* _What needs to be done_:
The data should be transcribed in its entirety, word for word.

* _Source material_:
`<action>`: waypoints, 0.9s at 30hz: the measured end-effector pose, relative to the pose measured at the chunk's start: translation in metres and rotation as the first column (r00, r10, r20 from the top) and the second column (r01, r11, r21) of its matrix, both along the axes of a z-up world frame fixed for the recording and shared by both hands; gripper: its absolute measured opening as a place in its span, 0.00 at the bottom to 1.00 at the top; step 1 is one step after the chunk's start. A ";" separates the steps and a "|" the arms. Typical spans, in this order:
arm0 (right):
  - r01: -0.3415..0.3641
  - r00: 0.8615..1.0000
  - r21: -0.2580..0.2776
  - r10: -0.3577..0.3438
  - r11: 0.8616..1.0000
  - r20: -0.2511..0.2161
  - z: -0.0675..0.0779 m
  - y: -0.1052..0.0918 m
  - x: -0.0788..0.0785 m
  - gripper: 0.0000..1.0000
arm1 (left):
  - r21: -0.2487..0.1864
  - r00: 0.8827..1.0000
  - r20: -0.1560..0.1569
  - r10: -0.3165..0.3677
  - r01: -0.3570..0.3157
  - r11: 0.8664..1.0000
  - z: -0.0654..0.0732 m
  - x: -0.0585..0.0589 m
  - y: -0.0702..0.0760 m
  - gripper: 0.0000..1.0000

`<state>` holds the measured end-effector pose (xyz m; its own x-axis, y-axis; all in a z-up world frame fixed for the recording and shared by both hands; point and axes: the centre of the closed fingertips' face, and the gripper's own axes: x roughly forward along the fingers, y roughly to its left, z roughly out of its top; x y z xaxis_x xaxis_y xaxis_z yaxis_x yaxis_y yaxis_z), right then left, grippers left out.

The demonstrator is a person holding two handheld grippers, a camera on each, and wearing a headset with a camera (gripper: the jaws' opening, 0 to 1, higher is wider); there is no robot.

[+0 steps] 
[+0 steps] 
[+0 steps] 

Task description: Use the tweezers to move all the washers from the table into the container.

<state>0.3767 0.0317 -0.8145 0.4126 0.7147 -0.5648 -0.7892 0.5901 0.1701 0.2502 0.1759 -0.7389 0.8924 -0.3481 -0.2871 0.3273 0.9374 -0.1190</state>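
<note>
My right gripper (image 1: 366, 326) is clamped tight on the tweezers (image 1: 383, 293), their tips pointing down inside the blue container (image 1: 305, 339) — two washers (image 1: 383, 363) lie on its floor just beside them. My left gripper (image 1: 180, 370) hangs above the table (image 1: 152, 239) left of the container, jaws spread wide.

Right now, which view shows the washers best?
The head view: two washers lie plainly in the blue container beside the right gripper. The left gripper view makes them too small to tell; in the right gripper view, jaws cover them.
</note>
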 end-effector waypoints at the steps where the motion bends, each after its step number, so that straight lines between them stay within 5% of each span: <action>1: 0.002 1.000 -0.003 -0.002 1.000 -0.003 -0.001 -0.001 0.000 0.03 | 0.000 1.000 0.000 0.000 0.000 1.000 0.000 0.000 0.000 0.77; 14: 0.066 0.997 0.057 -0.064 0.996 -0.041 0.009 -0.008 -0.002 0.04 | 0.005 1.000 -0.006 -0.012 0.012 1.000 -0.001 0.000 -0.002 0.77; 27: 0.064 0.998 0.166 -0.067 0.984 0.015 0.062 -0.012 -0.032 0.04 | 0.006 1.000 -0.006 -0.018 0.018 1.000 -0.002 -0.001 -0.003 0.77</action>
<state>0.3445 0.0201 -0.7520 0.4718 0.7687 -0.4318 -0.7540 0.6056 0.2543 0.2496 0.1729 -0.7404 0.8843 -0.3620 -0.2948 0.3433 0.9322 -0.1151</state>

* _Written response_:
`<action>`: waypoints, 0.9s at 30hz: the measured end-effector pose, relative to the pose measured at the chunk's start: translation in metres and rotation as the first column (r00, r10, r20 from the top) and the second column (r01, r11, r21) of its matrix, both along the axes of a z-up world frame fixed for the recording and shared by both hands; gripper: its absolute measured opening as a place in its span, 0.00 at the bottom to 1.00 at the top; step 1 is one step after the chunk's start. A ";" separates the steps and a "|" the arms. Typical spans, in this order:
arm0 (right):
  - r01: -0.3415..0.3641
  - r00: 0.8615..1.0000
  - r21: -0.2580..0.2776
  - r10: -0.3577..0.3438
  - r11: 0.8616..1.0000
  - r20: -0.2511..0.2161
  - z: -0.0675..0.0779 m
  - y: -0.1052..0.0918 m
  - x: -0.0788..0.0785 m
  - gripper: 0.0000..1.0000
arm1 (left):
  - r21: -0.2487..0.1864
  - r00: 0.8827..1.0000
  - r20: -0.1560..0.1569
  - r10: -0.3165..0.3677
  - r01: -0.3570..0.3157
  - r11: 0.8664..1.0000
  - z: -0.0654..0.0732 m
  - x: -0.0585..0.0589 m
  - y: -0.0702..0.0760 m
  - gripper: 0.0000..1.0000

`<state>` holds the measured end-effector pose (xyz m; its own x-axis, y-axis; all in a z-up world frame fixed for the recording and shared by both hands; point and axes: the centre of the closed fingertips' face, and the gripper's own axes: x roughly forward along the fingers, y roughly to its left, z roughly out of its top; x y z xaxis_x xaxis_y xaxis_z yaxis_x yaxis_y yaxis_z), right then left, grippers left out.

The demonstrator is a person holding two handheld grippers, a camera on each, and wearing a headset with a camera (gripper: the jaws' opening, 0 to 1, higher is wider); there is no robot.

[+0 steps] 
[+0 steps] 
[+0 steps] 

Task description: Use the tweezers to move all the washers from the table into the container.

<state>0.3767 0.0317 -0.8145 0.4126 0.7147 -0.5648 -0.7892 0.5901 0.1701 0.2502 0.1759 -0.7389 0.8924 -0.3481 -0.2871 0.3273 0.9374 -0.1190</state>
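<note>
My right gripper (image 1: 366, 326) is clamped tight on the tweezers (image 1: 383, 293), their tips pointing down inside the blue container (image 1: 305, 339) — two washers (image 1: 383, 363) lie on its floor just beside them. My left gripper (image 1: 180, 370) hangs above the table (image 1: 152, 239) left of the container, jaws spread wide.

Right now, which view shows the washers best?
The head view: two washers lie plainly in the blue container beside the right gripper. The left gripper view makes them too small to tell; in the right gripper view, jaws cover them.
</note>
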 end-effector waypoints at the steps where the motion bends, each after its step number, so that straight lines between them stay within 5% of each span: <action>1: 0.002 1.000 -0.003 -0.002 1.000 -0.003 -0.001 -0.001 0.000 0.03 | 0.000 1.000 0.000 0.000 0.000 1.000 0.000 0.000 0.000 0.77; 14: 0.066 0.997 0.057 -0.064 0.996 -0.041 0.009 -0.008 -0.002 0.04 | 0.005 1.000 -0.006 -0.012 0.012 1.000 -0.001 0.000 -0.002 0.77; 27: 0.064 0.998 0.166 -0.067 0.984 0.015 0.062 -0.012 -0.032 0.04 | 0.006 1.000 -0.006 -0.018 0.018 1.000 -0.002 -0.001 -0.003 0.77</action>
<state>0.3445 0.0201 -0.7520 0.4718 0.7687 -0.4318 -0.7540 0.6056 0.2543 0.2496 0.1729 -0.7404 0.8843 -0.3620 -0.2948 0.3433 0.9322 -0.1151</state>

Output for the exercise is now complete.